Begin with the first line of the entries below and reproduce each line exactly, ending with the line that holds "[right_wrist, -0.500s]".

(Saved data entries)
..............................

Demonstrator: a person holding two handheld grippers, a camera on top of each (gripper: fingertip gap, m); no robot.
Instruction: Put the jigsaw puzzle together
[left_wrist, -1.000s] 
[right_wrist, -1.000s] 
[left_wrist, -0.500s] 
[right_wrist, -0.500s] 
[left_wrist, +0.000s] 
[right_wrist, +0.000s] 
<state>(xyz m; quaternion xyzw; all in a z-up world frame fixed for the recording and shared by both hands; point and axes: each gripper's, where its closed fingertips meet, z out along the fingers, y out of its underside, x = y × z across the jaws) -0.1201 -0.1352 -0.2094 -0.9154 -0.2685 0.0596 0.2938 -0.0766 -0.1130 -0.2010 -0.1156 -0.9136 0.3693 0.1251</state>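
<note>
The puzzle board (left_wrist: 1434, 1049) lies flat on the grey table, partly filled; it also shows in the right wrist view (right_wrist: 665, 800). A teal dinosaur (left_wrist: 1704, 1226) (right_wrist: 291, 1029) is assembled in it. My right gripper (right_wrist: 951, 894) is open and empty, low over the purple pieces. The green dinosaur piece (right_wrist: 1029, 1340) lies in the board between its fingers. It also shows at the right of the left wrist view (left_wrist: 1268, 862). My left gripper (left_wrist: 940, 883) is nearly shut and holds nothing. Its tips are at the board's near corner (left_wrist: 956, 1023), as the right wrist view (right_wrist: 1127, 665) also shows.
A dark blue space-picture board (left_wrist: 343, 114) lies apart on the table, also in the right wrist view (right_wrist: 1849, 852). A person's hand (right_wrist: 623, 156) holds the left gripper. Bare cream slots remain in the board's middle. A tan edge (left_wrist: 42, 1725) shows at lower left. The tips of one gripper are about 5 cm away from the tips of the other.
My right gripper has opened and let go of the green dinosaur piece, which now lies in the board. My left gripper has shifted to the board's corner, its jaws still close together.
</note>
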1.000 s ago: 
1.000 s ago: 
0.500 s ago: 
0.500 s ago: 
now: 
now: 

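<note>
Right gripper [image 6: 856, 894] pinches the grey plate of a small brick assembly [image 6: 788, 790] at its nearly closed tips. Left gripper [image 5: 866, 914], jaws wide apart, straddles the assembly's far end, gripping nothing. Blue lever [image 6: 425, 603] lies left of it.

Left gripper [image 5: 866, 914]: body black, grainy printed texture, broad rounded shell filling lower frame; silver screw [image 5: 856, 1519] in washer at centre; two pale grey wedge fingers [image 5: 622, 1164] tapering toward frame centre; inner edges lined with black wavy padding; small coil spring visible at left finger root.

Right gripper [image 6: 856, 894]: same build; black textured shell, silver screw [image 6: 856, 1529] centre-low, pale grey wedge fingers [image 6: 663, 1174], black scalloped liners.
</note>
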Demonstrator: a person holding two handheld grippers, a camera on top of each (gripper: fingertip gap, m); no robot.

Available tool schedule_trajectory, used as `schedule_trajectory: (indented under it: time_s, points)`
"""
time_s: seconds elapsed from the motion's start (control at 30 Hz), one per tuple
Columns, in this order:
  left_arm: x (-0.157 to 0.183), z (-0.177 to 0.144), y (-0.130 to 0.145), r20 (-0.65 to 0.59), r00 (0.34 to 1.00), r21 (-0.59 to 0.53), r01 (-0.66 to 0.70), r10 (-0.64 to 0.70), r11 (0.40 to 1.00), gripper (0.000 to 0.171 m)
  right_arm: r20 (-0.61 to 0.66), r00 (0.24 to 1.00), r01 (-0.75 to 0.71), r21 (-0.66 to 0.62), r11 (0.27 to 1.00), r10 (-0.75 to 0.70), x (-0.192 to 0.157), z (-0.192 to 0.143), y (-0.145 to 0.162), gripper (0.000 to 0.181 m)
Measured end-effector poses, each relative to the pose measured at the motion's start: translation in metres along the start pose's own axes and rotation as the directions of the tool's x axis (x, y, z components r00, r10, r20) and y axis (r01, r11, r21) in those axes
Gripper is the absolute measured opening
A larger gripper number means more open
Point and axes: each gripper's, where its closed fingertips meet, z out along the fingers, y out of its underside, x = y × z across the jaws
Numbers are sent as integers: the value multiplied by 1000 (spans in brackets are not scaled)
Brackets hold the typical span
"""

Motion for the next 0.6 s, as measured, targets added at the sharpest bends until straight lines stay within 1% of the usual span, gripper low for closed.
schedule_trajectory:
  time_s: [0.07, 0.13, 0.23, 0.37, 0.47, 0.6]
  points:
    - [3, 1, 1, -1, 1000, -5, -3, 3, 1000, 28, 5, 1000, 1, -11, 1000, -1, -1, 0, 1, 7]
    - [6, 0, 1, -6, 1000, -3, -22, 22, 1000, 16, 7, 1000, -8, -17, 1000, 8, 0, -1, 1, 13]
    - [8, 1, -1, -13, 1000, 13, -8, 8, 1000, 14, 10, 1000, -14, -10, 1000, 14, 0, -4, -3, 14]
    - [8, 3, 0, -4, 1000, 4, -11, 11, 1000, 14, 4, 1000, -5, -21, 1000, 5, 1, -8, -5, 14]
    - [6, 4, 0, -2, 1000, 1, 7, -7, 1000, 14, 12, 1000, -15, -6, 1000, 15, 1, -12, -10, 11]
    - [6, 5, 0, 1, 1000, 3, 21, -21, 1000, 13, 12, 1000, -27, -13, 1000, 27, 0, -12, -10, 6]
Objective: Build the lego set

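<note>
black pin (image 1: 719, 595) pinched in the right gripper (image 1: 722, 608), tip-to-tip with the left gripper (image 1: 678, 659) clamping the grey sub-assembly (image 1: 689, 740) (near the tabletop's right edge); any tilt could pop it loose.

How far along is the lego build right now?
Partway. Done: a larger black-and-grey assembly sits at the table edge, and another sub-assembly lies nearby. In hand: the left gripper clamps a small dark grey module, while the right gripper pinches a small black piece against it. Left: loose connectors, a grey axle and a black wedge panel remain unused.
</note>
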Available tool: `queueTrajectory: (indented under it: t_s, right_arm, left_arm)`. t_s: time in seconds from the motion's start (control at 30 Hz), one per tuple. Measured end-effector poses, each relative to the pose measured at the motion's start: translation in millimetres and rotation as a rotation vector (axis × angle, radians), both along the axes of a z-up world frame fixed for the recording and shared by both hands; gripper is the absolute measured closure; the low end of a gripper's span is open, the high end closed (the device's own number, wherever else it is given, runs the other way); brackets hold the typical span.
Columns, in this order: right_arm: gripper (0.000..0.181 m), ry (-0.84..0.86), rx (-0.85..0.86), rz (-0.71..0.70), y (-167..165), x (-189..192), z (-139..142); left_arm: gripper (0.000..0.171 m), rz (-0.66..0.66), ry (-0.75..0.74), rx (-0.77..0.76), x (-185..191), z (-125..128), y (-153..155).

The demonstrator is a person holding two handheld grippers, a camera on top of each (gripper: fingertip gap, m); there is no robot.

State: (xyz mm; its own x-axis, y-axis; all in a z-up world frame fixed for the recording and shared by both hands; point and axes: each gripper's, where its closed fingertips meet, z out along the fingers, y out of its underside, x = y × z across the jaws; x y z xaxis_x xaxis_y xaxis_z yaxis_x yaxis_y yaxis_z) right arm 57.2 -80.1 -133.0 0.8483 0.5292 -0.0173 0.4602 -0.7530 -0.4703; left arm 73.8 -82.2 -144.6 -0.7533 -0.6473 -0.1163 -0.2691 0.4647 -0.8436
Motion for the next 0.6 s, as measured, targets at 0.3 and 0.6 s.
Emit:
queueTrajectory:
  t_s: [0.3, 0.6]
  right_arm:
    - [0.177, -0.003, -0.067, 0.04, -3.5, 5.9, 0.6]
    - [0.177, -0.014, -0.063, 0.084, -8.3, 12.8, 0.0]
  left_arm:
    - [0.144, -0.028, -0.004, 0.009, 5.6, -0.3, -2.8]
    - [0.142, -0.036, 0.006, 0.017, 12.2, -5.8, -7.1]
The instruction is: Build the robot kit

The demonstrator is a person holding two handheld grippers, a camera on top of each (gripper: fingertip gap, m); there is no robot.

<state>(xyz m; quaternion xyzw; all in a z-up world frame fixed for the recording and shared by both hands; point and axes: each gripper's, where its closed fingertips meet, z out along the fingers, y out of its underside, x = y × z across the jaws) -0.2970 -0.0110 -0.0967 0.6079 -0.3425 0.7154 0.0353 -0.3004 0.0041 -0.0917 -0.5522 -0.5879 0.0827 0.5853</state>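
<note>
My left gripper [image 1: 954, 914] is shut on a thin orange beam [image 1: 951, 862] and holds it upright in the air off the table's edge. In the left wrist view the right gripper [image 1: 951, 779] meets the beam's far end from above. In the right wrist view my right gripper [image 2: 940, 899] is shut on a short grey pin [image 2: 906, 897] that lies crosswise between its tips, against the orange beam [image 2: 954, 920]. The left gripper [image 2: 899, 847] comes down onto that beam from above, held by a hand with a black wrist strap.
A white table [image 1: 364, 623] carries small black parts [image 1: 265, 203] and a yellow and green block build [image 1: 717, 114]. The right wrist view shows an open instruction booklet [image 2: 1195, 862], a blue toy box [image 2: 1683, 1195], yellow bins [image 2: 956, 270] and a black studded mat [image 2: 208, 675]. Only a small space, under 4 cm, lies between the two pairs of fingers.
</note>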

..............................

■ Answer section ■
Demonstrator: a person holding two handheld grippers, a camera on top of each (gripper: fingertip gap, m); no robot.
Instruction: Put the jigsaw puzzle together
[left_wrist, -1.000s] 
[right_wrist, -1.000s] 
[left_wrist, -0.500s] 
[right_wrist, -0.500s] 

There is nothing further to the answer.